- _Problem statement_
The whole listing below should be duplicated exactly, with nothing left out.

-*-*-

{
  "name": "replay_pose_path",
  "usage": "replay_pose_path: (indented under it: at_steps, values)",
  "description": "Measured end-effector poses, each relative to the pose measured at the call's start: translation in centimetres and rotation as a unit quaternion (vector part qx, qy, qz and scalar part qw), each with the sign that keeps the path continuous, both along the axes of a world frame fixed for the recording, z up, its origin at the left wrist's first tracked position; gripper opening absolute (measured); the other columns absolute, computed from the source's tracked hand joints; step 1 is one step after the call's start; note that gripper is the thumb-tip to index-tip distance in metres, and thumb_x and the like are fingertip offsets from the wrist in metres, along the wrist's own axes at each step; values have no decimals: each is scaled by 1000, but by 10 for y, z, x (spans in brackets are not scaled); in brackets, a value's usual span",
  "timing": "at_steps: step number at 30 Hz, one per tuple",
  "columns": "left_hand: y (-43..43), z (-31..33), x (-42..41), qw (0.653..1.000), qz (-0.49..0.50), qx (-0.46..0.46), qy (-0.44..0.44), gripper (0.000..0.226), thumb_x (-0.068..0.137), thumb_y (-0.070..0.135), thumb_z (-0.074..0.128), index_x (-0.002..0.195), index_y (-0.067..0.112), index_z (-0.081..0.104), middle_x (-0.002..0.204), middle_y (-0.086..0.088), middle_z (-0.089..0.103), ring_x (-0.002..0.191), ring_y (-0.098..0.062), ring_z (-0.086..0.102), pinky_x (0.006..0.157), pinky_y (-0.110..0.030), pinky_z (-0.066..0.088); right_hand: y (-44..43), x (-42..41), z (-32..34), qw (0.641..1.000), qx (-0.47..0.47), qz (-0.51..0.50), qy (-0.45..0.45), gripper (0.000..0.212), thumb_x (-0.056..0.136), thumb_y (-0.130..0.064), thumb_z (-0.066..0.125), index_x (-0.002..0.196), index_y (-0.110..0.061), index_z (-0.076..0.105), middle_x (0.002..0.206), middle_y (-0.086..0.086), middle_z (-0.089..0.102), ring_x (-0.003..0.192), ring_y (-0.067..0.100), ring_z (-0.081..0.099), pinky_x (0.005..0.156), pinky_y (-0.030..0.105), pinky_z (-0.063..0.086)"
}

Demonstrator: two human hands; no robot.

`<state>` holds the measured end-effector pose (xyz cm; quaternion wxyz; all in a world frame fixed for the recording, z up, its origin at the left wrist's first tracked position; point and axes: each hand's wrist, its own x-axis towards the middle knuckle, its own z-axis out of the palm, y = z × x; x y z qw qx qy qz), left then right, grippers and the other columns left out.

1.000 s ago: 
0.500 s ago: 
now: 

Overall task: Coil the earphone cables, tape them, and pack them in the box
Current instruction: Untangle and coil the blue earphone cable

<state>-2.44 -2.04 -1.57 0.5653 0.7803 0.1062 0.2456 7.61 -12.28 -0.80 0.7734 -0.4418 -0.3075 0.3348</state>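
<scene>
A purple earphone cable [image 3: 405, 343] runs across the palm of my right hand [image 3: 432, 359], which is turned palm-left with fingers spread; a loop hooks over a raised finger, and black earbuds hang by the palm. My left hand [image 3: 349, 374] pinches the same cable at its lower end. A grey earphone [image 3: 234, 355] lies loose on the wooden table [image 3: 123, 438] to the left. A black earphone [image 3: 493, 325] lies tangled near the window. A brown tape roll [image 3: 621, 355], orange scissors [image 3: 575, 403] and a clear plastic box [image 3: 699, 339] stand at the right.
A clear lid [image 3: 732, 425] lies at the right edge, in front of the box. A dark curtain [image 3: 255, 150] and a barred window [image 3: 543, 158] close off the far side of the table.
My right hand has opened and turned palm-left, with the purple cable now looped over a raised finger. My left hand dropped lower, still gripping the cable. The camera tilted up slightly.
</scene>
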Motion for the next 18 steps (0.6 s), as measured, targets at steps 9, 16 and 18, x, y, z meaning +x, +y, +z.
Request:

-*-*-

- _Result_
{
  "name": "replay_pose_path",
  "usage": "replay_pose_path: (indented under it: at_steps, values)",
  "description": "Measured end-effector poses, each relative to the pose measured at the call's start: translation in centimetres and rotation as a unit quaternion (vector part qx, qy, qz and scalar part qw), each with the sign that keeps the path continuous, both along the axes of a world frame fixed for the recording, z up, its origin at the left wrist's first tracked position; gripper opening absolute (measured); the other columns absolute, computed from the source's tracked hand joints; step 1 is one step after the call's start; note that gripper is the thumb-tip to index-tip distance in metres, and thumb_x and the like are fingertip offsets from the wrist in metres, along the wrist's own axes at each step; values have no decimals: each is scaled by 1000, but by 10 for y, z, x (spans in brackets are not scaled); in brackets, a value's usual span",
  "timing": "at_steps: step number at 30 Hz, one per tuple",
  "columns": "left_hand: y (-43..43), z (-31..33), x (-42..41), qw (0.653..1.000), qz (-0.49..0.50), qx (-0.46..0.46), qy (-0.44..0.44), gripper (0.000..0.226), thumb_x (-0.068..0.137), thumb_y (-0.070..0.135), thumb_z (-0.074..0.128), index_x (-0.002..0.195), index_y (-0.067..0.112), index_z (-0.081..0.104), middle_x (-0.002..0.204), middle_y (-0.086..0.088), middle_z (-0.089..0.103), ring_x (-0.002..0.191), ring_y (-0.098..0.062), ring_z (-0.086..0.102), pinky_x (0.006..0.157), pinky_y (-0.110..0.030), pinky_z (-0.066..0.088); right_hand: y (-44..43), x (-42..41), z (-32..34), qw (0.641..1.000), qx (-0.47..0.47), qz (-0.51..0.50), qy (-0.45..0.45), gripper (0.000..0.212), thumb_x (-0.056..0.136), thumb_y (-0.130..0.064), thumb_z (-0.066..0.125), index_x (-0.002..0.196), index_y (-0.110..0.061), index_z (-0.076..0.105), middle_x (0.002..0.206), middle_y (-0.086..0.086), middle_z (-0.089..0.102), ring_x (-0.003..0.192), ring_y (-0.067..0.100), ring_z (-0.081..0.099), pinky_x (0.005..0.156), pinky_y (-0.030..0.105), pinky_z (-0.063..0.086)"
}

Demonstrator: two human hands; no robot.

`<state>` holds the measured end-effector pose (xyz cm; quaternion wxyz; all in a world frame fixed for the recording, z up, its origin at the left wrist's first tracked position; point and axes: each hand's wrist, its own x-axis towards the middle knuckle, its own z-axis out of the palm, y = z × x; x y z qw qx qy qz), left then right, grippers and the other columns left out.

1.000 s ago: 
0.500 s ago: 
now: 

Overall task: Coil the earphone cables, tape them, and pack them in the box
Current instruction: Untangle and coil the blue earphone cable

<state>-2.44 -2.04 -1.57 0.5653 0.7803 0.1062 0.2456 7.61 -12.28 -0.80 0.7734 -0.4418 -0.3075 0.3348</state>
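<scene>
A purple earphone cable [image 3: 405, 343] runs across the palm of my right hand [image 3: 432, 359], which is turned palm-left with fingers spread; a loop hooks over a raised finger, and black earbuds hang by the palm. My left hand [image 3: 349, 374] pinches the same cable at its lower end. A grey earphone [image 3: 234, 355] lies loose on the wooden table [image 3: 123, 438] to the left. A black earphone [image 3: 493, 325] lies tangled near the window. A brown tape roll [image 3: 621, 355], orange scissors [image 3: 575, 403] and a clear plastic box [image 3: 699, 339] stand at the right.
A clear lid [image 3: 732, 425] lies at the right edge, in front of the box. A dark curtain [image 3: 255, 150] and a barred window [image 3: 543, 158] close off the far side of the table.
My right hand has opened and turned palm-left, with the purple cable now looped over a raised finger. My left hand dropped lower, still gripping the cable. The camera tilted up slightly.
</scene>
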Motion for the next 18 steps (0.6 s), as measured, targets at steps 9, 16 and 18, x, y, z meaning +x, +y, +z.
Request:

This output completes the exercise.